Working from the top of the records below, reproduce each line exactly, ending once you have written the line containing "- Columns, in".

___ Data shown

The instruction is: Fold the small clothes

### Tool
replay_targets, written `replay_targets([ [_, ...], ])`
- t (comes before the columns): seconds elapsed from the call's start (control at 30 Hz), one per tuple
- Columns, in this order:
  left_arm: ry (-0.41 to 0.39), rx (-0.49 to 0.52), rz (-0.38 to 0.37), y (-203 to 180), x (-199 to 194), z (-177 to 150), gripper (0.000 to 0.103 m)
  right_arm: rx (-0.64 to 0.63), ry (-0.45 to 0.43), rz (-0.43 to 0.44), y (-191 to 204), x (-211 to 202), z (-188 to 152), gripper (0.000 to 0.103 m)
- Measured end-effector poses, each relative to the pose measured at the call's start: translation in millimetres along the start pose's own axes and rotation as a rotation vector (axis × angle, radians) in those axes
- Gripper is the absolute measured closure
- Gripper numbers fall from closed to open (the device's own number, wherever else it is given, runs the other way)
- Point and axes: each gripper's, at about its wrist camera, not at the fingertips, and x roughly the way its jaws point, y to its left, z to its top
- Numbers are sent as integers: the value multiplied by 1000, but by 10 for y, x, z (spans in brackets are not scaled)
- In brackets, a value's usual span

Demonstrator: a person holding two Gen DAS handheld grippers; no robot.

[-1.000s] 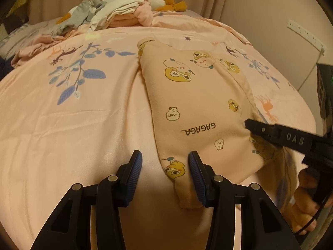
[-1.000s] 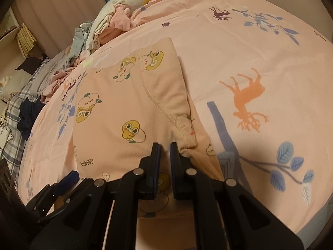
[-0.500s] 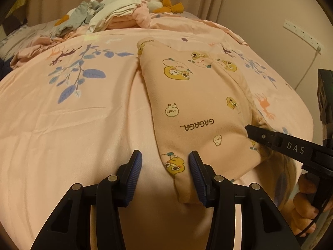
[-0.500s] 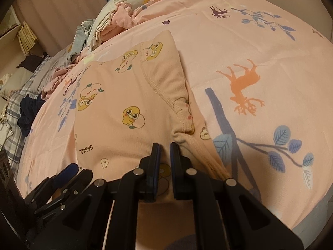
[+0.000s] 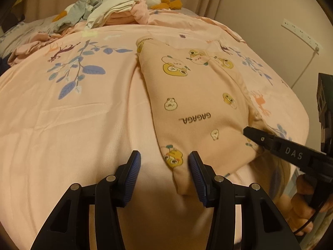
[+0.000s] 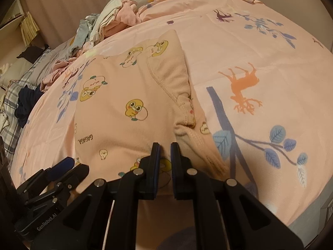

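- Left wrist view: my left gripper [image 5: 164,173] hangs low over the pink bedspread [image 5: 62,135], and the small peach garment [image 5: 197,112] lies just ahead of it and to its right, its near corner reaching in between my two fingers.
- The jaws stand roughly half apart; the right pad is at the fabric's edge, the left pad [image 5: 134,166] is clear of it, so nothing is squeezed here.
- Right wrist view: my right gripper [image 6: 165,152] sits at the garment's [image 6: 116,108] near hem, close to the ribbed cuff [image 6: 199,143], and its jaws are nearly together, pinched on a thin fold of that cloth.
- In the left view that same gripper [image 5: 246,130] comes in from the right side, its tip on the garment's right edge, my hand [image 5: 303,204] behind it.
- The garment lies flat, its long axis running away from me toward the heap of clothes [image 5: 116,10] at the far end of the bed; the narrower end is the far one, and the printed word "GAGAGA" reads upside down from my side.
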Motion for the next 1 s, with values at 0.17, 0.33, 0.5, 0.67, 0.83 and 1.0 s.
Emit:
replay_targets([
  [0.17, 83, -8, -56, 103, -138, 158, 55, 1, 84, 111, 4, -185, 2, 52],
  [0.33, 74, -153, -189, 363, -299, 478, 39, 36, 74, 272, -108, -492, 176, 40],
  [0.5, 100, -253, -316, 475, -169, 799, 27, 82, 22, 323, -404, -606, 496, 16],
  [0.67, 281, -223, -440, 371, 239, 920, 23, 195, 174, 383, -667, -199, 693, 13],
  [0.83, 336, -265, -451, 327, 562, 848, 22, 337, 291, 533, -790, 255, 689, 13],
  [1.0, 308, -342, -529, 321, 778, 865, 22, 359, 300, 607, -675, 448, 698, 13],
])
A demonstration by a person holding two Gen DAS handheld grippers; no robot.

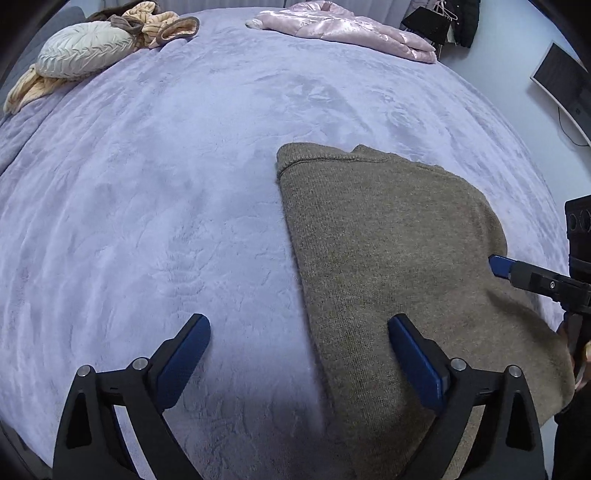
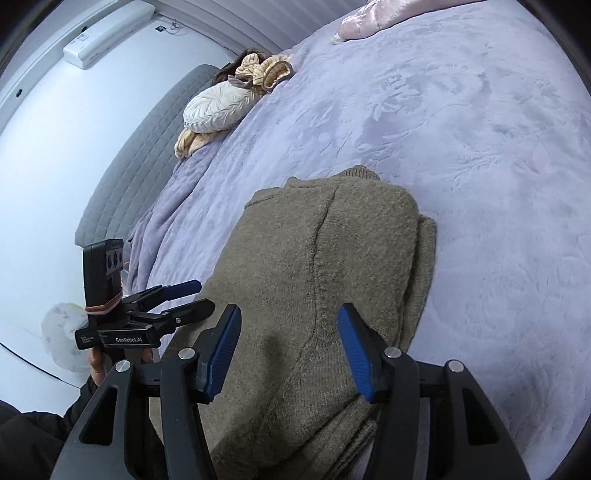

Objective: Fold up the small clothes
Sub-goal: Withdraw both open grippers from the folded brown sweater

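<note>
We see the olive-brown knitted sweater (image 1: 388, 258) lying folded in layers on the lavender blanket (image 1: 166, 184), well apart from the round cream pillow (image 1: 83, 48) and the pink satin jacket (image 1: 343, 27) at the blanket's far side. Our left gripper (image 1: 299, 332) has its jaws spread wide and empty, one blue finger above the sweater's near edge and the other beside it over the blanket. Our right gripper (image 2: 288, 332) is likewise parted and empty, both blue pads (image 2: 354, 350) above the sweater.
</note>
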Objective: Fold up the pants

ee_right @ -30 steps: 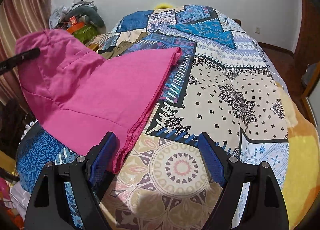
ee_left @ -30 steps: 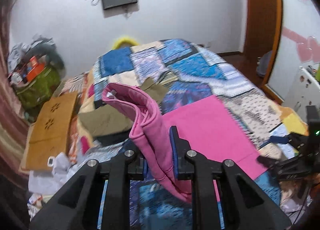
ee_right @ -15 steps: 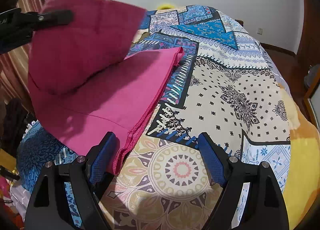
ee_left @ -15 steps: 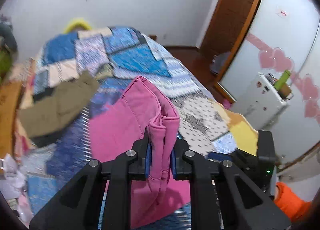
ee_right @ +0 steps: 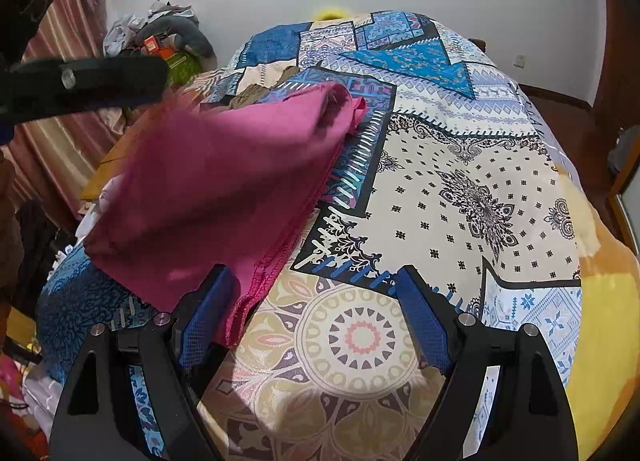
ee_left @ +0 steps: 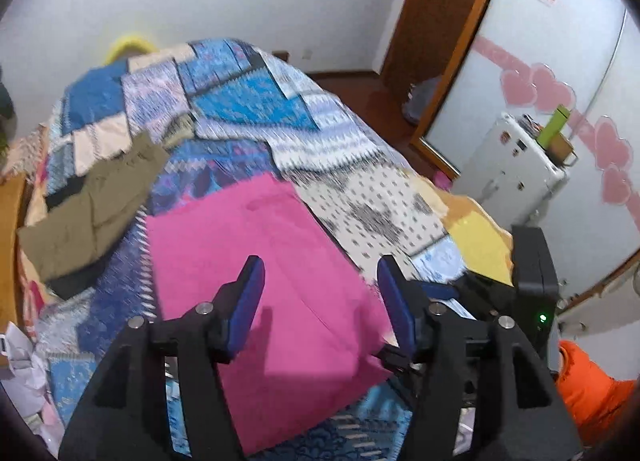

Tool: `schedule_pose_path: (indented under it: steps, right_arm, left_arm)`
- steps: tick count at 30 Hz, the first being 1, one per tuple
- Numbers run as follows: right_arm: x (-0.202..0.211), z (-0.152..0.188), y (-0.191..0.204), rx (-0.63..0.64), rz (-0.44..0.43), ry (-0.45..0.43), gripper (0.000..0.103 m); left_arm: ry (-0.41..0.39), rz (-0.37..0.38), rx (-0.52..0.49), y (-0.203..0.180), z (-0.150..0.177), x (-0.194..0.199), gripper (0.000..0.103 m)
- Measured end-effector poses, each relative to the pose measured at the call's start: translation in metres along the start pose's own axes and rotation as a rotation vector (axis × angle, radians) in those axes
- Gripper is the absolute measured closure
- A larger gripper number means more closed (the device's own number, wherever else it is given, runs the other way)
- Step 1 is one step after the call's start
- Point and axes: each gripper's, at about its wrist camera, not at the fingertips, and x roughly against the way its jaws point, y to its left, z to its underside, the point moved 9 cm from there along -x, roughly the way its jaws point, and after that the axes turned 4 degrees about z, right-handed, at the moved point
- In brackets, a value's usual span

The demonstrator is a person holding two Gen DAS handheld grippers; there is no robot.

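1. Across the centre of the left wrist view, we see the pink pants [ee_left: 256,261] lying folded on the patterned bedspread [ee_left: 360,165], long axis running from lower centre toward upper left.
2. Our left gripper [ee_left: 320,293], jaws spread and empty, hovers directly over them.
3. Our right gripper [ee_right: 312,321], also spread, sits at their lower-right hem, so we judge both within reach.

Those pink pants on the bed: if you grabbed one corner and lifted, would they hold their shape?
Probably not. The pink pants are thin cloth that lies in soft layers with a rumpled far end, so they would likely droop. They look light. The stitched edge near the right hand-held gripper may offer a firmer hold.
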Motion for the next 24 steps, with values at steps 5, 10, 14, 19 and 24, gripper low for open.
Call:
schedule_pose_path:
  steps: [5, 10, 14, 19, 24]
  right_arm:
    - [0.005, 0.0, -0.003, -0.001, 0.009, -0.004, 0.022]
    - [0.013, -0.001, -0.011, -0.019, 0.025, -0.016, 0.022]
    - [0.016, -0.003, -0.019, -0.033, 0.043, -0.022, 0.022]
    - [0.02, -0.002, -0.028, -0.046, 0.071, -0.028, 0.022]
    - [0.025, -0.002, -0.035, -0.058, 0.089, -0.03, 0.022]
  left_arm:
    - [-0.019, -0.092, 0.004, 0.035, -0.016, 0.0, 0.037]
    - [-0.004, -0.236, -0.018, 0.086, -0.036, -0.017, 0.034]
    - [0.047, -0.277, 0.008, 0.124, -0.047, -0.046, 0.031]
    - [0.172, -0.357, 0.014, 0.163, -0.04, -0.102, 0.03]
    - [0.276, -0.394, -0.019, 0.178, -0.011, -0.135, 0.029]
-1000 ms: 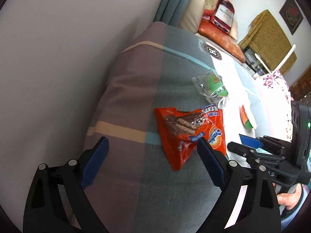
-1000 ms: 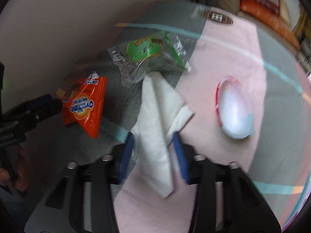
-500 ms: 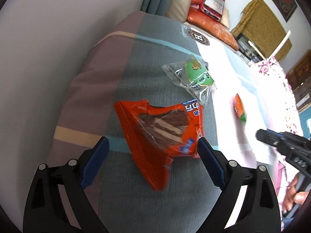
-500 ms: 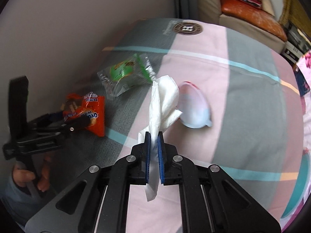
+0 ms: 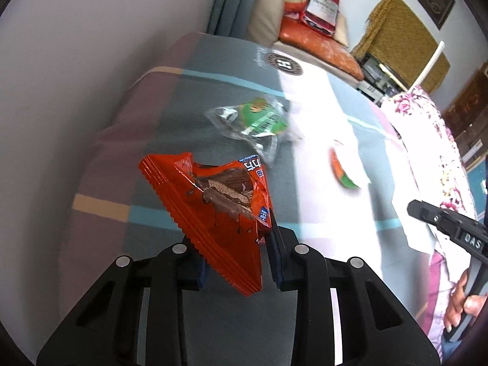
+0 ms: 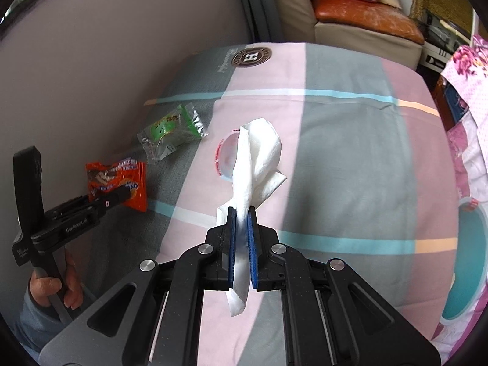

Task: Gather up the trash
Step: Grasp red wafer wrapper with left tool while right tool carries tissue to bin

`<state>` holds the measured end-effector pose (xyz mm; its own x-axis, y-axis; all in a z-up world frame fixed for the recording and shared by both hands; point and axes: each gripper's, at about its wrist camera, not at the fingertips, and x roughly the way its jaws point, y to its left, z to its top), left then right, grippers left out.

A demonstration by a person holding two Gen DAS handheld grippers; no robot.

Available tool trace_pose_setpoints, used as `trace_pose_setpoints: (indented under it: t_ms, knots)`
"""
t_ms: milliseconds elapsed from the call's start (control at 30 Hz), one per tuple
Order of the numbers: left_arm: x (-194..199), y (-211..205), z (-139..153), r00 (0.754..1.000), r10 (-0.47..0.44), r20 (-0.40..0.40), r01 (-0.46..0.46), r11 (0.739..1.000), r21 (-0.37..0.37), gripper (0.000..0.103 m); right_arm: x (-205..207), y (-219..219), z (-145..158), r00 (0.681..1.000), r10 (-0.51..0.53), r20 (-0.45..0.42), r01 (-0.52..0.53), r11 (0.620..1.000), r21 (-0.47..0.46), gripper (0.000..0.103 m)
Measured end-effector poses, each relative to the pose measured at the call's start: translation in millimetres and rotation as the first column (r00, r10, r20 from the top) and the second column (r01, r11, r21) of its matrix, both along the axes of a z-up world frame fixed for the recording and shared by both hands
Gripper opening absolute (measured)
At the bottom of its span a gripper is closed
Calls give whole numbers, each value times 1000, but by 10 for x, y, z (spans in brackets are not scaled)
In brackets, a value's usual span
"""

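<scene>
The left gripper [image 5: 236, 245] is clamped on the orange wrapper [image 5: 213, 213], its blue pads pressing the lower end from both sides. The wrapper stands up out of the jaws, tilted toward the left, its torn upper part showing a printed chocolate wafer. In the right wrist view the same wrapper sits at the tip of the left gripper, well to the left of the right gripper, with a hand [image 6: 58, 286] on the handle below it.

The right gripper [image 6: 242, 216] is pinched on the tissue [image 6: 256, 158]. The tissue rises crumpled beyond the fingertips, and a short tail hangs down between the fingers toward the camera.

Just beyond the tissue, partly hidden behind it, a small cup [image 6: 224, 160] with a red rim lies on the striped bedcover [image 6: 350, 167]. In the left wrist view it lies ahead and to the right of the left gripper, blurred.

Farther ahead and left of the right gripper, a clear bag [image 6: 172, 132] with green print lies flat on the grey band of the cover. It is straight ahead of the left gripper, apart from the orange wrapper.

At the far edge of the cover is a round logo [image 6: 251, 57]. Beyond it stands a cream seat with an orange cushion [image 6: 366, 18].
</scene>
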<state>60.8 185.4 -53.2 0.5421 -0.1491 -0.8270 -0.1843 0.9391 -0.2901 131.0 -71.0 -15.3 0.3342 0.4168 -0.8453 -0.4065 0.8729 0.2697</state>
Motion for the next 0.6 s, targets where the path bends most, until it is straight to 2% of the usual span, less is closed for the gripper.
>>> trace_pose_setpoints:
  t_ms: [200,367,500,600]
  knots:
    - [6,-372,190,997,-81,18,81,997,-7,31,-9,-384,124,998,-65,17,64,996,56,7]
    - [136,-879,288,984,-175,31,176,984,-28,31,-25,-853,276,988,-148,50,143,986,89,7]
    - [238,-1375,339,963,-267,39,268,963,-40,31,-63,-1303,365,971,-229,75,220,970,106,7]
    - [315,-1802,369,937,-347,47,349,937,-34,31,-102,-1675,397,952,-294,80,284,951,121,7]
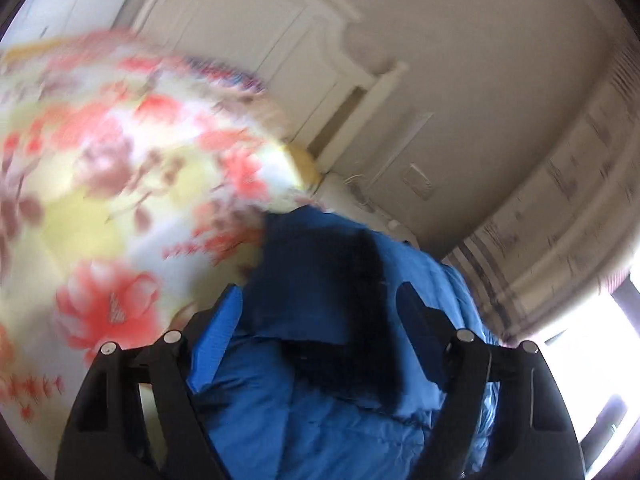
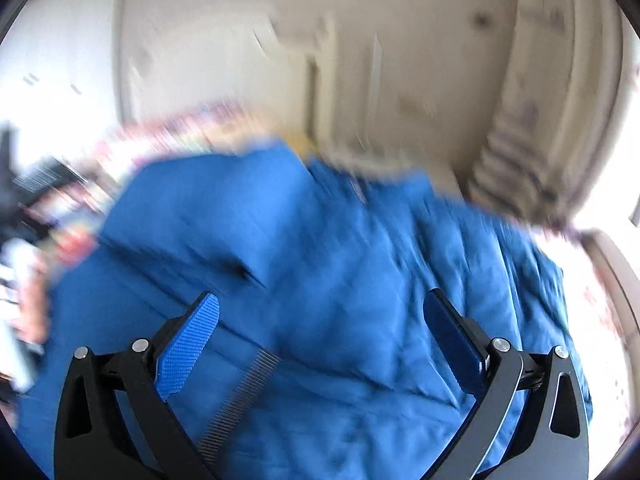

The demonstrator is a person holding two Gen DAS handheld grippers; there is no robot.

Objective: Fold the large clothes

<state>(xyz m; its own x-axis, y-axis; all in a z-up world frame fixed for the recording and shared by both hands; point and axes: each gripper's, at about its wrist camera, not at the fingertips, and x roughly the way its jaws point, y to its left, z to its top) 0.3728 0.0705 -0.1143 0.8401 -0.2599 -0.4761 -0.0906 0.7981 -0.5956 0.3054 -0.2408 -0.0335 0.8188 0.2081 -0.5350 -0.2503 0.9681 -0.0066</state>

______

- [Your response]:
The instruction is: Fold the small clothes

### Tool
replay_targets, written `replay_targets([ [_, ...], ])`
- t (comes before the columns): seconds elapsed from the call's start (control at 30 Hz), one per tuple
- Columns, in this order:

That is the complete answer.